Pearl conceded that SEC East teams tend to have "tremendous home-court advantages," adding: "Every game we play on the road in the SEC East will be sold out, and we're currently third or fourth in the nation in attendance here in Knoxville."

Here's another possible explanation: The SEC West is down this year. Alabama (3-7) is breaking in a new head coach, Anthony Grant, while LSU (0-10) and Auburn (3-6) are breaking in a bunch of new players after losing three starters each from their 2008-09 teams.

Certainly, the West is not as strong as it was a year ago. Pearl's 10-6 SEC record for 2008-09 featured an 8-2 mark against East teams but just a 2-4 mark against West teams.

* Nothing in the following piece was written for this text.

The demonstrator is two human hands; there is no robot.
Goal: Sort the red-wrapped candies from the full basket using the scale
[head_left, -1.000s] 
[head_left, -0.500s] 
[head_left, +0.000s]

"My record against the West is probably a little above .500," the Vol coach said, "but not much."

Actually, Pearl stands 19-9 vs. the West to date, having gone 3-3 in 2005-06, 4-2 in 2006-07, 6-0 in 2007-08, 2-4 in 2008-09 and 4-0 so far this season. That's a 67.9 winning percentage. If you count a 2-3 mark in SEC Tournament games, he's 21-12 vs. the West, a 63.6 winning percentage.

By comparison, Pearl is 33-12 against the East for a 73.3 winning percentage. Counting a 1-1 record in SEC Tournament games, he's 34-13 against the East, a 72.3 winning percentage.